No confían en la FGE 

El director general de Quadratin Guerrero, Ricardo Castillo Díaz, presentó una denuncia de hechos ante la Procuraduría General de la República (PGR) por el allanamiento ocurrido el viernes a las oficinas de la agencia de noticias, ubicadas en el puerto de Acapulco. 

Castillo Díaz se presentó este lunes a las 2 de la tarde en las oficinas de la PGR delegación Chilpancingo, para solicitar que la Fiscalía Especial para la Atención de Delitos cometidos contra la Libertad de Expresión (Feadle) atraiga la investigación del caso.

Antes de ingresar, ofreció una conferencia de prensa en la que confirmó que ya presentó la denuncia formal ante la Agencia del Ministerio Público del Fuero Común de Costa Azul. 

Sin embargo, dijo que no está «satisfecho» con el rumbo que la Fiscalía General del Estado (FGE) pretende darle a la investigación. 

Explicó que la Fiscalía local ha centrado sus interrogantes en posibles conflictos laborales o desacuerdos con ex trabajadores.

«Eso me parece un despropósito y yo creo que la investigación no puede desviarse de esa manera, no fue un robo, eso está claro y por supuesto que no tenemos ningún problema con ningún compañero extrabajador», sentenció Castillo Díaz.  

Otra situación que le preocupa es que la FGE «filtró maliciosamente una ficha informativa» que apunta la sustracción de una gran cantidad de dinero de una caja chica durante el allanamiento. 

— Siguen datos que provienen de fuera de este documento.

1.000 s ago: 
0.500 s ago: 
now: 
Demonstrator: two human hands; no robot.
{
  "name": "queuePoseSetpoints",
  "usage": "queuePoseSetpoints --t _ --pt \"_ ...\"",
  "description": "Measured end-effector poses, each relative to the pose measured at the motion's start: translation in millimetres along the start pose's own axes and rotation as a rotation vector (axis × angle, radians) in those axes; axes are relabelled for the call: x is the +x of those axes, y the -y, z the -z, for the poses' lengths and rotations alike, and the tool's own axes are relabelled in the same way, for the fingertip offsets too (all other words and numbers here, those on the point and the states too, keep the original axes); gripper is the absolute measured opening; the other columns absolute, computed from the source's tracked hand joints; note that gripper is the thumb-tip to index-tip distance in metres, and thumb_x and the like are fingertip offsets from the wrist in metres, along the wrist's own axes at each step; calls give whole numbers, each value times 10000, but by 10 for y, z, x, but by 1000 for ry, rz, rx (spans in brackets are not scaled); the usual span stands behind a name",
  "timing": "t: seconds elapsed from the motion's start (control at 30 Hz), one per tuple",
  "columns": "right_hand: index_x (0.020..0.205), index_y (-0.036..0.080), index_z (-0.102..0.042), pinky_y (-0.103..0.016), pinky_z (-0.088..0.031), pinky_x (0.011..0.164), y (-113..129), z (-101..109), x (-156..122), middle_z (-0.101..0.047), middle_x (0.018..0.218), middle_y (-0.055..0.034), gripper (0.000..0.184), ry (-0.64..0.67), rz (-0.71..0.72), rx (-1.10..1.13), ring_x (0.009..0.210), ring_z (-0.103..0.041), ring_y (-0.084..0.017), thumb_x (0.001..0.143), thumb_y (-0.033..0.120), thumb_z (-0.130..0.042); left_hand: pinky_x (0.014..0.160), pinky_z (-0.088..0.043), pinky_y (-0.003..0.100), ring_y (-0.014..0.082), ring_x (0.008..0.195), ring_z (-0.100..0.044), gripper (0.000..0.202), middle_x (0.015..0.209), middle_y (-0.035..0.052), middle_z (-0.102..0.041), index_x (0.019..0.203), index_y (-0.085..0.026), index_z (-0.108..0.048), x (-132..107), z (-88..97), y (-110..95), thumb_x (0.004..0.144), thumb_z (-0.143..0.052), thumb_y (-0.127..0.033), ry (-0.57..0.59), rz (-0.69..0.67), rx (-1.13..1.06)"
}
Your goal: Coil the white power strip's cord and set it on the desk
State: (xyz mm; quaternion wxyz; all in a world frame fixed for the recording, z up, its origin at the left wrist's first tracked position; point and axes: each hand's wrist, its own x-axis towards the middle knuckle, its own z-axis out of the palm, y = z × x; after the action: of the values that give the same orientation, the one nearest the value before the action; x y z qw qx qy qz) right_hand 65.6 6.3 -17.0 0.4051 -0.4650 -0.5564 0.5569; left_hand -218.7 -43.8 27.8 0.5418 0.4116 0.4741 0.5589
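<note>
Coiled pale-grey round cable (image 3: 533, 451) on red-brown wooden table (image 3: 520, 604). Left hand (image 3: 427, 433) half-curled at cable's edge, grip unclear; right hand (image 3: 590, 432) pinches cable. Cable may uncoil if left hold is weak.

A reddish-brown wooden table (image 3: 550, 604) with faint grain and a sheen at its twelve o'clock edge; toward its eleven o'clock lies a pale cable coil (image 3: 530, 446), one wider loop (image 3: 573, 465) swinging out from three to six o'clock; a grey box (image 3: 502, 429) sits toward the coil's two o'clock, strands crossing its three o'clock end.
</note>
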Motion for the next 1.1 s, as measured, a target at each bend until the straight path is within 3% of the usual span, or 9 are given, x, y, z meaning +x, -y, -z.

«Eso es absolutamente falso. No hay cajas chicas con grandes cantidades de dinero como menciona esa tarjeta policiaca. Somos un medio de comunicación, no tenemos flujo de efectivo y esa es una gran mentira», aseveró el director de la agencia de noticias. 

Indicó que el único dinero que sustrajeron fue el sobre con el pago de la mujer que se encarga del aseo en las oficinas de Quadratin Guerrero.

Castillo Díaz manifestó su preocupación porque no sabe «con qué fines» la FGE haya filtrado esa ficha informativa con datos falsos. 

De acuerdo con el periodista, el allanamiento a las oficinas de Quadratin Guerrero ocurrió «entre la noche del jueves y la madrugada del viernes».

Los primeros en darse cuenta fueron los empleados de redacción, quienes llegaron a trabajar el viernes por la mañana y encontraron que las puertas habían sido forzadas y la herrería estaba cortada «con equipo especializado».

La cizalla que utilizaron para ingresar a las oficinas fue dejada en la puerta del cubículo de Ricardo Castillo Díaz. La herramienta «estaba completamente nueva, aún con sus etiquetas de compra».

Durante el allanamiento únicamente se robaron cuatro objetos de valor: un disco duro con el archivo fotográfico y de vídeo de los últimos dos años, dos laptops utilizadas por las editoras y el sobre  con el pago de la mujer que realiza el aseo. 

«Todo lo demás quedó prácticamente intacto, tanto computadoras, equipo de vídeo, de fotografía, un iPad encima del escritorio que bien se lo pudieron haber llevado, (…) televisiones, material de vídeo, una mezcladora», detalló Castillo Díaz.

Aseveró que quienes irrumpieron en la oficina de la agencia «se concentraron en vaciar su escritorio» y dejaron lo demás «prácticamente intacto».

Por ello, aseveró que «no se trata de un robo común» sino de «un acto de intimidación muy claro».

«No sabemos de quién viene y eso nos preocupa mucho (…). Estamos muy preocupados por la integridad física de los compañeros colegas que trabajan en Quadratin», expresó.

Por ello, dijo que «a petición de los compañeros de la redacción en Acapulco», está valorando que las oficinas puedan acogerse al Mecanismo de Protección de Periodistas de la Secretaría de Gobernación (Segob).